Having nothing better to do, I wondered whether that "last expression" that is returned by non-empty subroutines according to perlsub is well-defined. So I tested my understanding of that corner of the docs with these one-liners:

% perl -wle 'sub foo { 1 for @_ } print 2 if defined foo()' % perl -wle 'sub foo { 1 for @_ } print 2 if defined foo(3)' 2 % perl -wle 'sub foo { 1 for @_ } print 2 if foo(3) == 0' 2 % perl -wle 'sub foo { 1 for @_ } print 2 if foo(3) eq ""' 2

and I am puzzled. I guess the difference between the first and the rest have to do with the underlying implementation, though I don't actually know it. From a conceptual point of view I wouldn't have been able to predict that behaviour.

Then, IF the same value is returned always in the rest of the cases, I don't understand how can it be at the same time defined, == 0, and eq "" (edited: and not issue the warning Argument "" isn't numeric in numeric eq (==) ...).

So, is "the last expression" well-defined albeit not always apparent? Are those one-liners just showing unespecified behaviour (which would be a valid answer to my original question)?

-- fxn

PS1: To make things more interesting someone in MagNet#perl pointed out that if you change the 1 with a 43 something different a warning is issued:

% perl -wle 'sub foo { 43 for @_ } print 2 if defined foo()' Useless use of a constant in void context at -e line 1.

PS2: I have posted this question in a few places before, but got no definitive answer yet.

Replies are listed 'Best First'.
Re: "last expression" quiz
by sauoq (Abbot) on Oct 19, 2005 at 22:16 UTC
    I don't understand how can it be at the same time defined, == 0, and eq "".

    This is easy. The return value is the empty string !1 as bart says.

    $ perl -le 'print "yes" if defined ""' yes $ perl -le 'print "yes" if 0 == ""' yes $ perl -le 'print "yes" if "" eq ""' yes

    The bigger question you are asking—basically, why the empty string is returned—doesn't seem to have such a clear answer. This has come up recently in the discussion that followed Re^4: Unhappy returns. You'll find a closer look at the more general issue including how other statements are handled there. FWIW, I think it should probably be considered a bug. I'm pretty sure it isn't documented.

    Which is exactly the same as the empty string only, uh, different It doesn't cause warnings where an empty string would.

    Edit: Corrected "empty string" to !1 per bart's response below and added footnote.

    -sauoq
    "My two cents aren't worth a dime.";
    

      Oh, yes, AND not issue a warning:

      % perl -wle 'print 1 if "" == 0' Argument "" isn't numeric in numeric eq (==) at -e line 1. 1
        A for loop typically returns nothing, whatever that means...

        Judging by your results on the warnings, or rather the lack of them, I think the subs return false, thus, !1. That is both equal to "" and numerically equal to 0 without a warning.

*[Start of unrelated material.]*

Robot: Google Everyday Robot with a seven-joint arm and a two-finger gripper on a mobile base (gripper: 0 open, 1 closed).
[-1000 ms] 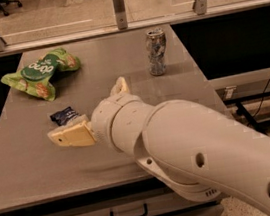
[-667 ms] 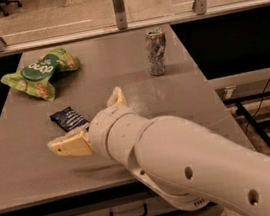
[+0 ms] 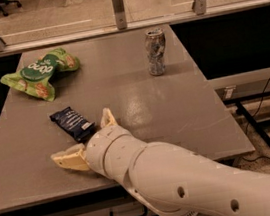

        Oh, and a 1 is allowed to be used as a statement without warning. Typical use for them is in a bodyless loop:

        1 while COND;
        as well as as the last statement in a required file/module. Hence that there's no warning for a bare 1;.

      You see, you are wondering about some stuff and learn a lot by side effect. Thank you very much for your answers.

      With regard to the very "last expression", I guess we could conclude perlsub is not accurate there. It is true that some value is always returned, but in the subroutine

      sub foo { 1 for @_ }
      there are only TWO expressions, namely "1", and "@_". The "last expression" by definition should be one of them, but the return value is none of them.

      Does anybody disagree with that conclusion?

        Does anybody disagree with that conclusion?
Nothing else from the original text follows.